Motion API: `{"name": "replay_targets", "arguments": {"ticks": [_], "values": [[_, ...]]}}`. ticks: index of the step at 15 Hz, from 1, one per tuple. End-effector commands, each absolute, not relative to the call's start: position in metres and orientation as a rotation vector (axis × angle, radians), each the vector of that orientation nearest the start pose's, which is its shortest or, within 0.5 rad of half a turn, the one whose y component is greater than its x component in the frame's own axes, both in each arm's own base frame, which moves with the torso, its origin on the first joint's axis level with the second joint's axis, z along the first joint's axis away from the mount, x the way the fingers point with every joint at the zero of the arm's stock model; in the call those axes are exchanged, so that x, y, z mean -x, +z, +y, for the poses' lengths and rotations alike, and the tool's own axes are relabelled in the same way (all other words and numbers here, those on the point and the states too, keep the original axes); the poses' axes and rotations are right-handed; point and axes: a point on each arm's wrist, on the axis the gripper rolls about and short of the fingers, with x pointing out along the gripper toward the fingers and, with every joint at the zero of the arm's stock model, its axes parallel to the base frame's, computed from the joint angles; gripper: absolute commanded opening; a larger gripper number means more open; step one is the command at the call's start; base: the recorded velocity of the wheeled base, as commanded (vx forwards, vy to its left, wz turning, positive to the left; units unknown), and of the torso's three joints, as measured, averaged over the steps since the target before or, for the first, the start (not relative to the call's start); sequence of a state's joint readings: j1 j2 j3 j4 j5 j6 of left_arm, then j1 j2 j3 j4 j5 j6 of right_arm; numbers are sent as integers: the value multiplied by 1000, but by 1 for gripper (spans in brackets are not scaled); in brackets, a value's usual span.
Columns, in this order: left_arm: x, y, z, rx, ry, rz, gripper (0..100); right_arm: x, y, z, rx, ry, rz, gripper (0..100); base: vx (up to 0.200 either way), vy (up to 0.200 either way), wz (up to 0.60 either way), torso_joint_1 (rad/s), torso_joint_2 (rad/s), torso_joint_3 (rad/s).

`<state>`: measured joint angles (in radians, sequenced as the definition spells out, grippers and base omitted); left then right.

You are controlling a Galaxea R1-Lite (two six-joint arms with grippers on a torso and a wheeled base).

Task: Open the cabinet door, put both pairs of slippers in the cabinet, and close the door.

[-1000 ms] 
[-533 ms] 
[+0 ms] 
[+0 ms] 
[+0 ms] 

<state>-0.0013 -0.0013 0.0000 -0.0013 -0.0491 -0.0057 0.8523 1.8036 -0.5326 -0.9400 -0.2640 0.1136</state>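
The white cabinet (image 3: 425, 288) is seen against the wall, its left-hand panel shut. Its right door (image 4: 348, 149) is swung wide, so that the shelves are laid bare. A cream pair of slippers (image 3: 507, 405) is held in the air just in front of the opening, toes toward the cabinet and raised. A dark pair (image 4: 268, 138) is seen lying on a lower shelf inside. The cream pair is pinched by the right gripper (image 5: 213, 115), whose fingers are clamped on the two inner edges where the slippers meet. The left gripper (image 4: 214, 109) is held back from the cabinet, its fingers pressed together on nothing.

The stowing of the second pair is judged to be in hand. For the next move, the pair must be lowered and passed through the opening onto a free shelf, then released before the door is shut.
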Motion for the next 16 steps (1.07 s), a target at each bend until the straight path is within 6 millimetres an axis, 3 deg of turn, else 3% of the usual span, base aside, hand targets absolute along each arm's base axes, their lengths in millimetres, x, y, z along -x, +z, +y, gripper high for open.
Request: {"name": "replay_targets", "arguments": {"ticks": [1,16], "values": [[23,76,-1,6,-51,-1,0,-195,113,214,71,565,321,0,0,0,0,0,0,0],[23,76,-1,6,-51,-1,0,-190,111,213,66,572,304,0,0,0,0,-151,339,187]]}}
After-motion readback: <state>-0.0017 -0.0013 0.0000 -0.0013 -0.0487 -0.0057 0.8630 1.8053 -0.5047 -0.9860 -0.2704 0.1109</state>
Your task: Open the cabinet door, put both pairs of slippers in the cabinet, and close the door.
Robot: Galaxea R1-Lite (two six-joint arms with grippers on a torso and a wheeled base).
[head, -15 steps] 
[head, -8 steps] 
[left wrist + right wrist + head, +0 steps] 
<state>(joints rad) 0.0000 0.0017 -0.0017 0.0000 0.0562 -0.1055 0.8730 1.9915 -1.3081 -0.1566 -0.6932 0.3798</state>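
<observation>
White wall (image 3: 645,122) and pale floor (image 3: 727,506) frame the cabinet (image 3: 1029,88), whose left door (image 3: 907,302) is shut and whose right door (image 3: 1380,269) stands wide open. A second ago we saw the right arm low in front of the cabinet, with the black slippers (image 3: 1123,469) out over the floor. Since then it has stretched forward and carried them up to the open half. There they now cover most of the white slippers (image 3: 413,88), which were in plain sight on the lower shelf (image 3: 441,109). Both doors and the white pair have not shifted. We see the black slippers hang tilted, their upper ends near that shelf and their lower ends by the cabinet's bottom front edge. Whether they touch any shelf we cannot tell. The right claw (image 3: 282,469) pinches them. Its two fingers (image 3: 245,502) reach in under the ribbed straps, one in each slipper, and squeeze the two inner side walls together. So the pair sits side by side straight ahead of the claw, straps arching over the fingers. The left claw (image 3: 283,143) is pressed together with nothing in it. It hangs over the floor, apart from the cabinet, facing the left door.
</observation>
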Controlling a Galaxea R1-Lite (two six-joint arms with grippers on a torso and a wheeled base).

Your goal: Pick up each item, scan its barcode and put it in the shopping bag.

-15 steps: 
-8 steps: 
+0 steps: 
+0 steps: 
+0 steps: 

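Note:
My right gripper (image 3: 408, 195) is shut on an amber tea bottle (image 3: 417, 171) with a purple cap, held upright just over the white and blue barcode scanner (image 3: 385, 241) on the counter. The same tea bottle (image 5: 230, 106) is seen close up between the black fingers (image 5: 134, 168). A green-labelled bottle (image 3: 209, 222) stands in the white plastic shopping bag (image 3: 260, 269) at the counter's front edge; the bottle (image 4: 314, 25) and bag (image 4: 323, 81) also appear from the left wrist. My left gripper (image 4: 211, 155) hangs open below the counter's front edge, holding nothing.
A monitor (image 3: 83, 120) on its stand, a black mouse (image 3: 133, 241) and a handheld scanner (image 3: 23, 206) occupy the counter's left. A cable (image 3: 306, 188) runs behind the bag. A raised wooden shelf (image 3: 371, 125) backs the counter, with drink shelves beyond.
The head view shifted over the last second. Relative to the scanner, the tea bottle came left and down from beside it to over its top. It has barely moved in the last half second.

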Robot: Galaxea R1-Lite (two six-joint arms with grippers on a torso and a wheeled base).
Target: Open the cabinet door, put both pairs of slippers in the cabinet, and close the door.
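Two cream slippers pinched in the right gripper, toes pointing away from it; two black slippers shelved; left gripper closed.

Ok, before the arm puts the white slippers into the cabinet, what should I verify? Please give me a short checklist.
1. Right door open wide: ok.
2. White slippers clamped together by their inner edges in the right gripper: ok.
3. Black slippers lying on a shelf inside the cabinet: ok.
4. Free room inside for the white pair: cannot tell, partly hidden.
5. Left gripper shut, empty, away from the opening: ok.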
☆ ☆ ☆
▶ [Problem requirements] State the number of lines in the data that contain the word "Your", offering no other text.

▶ [Completed task] 2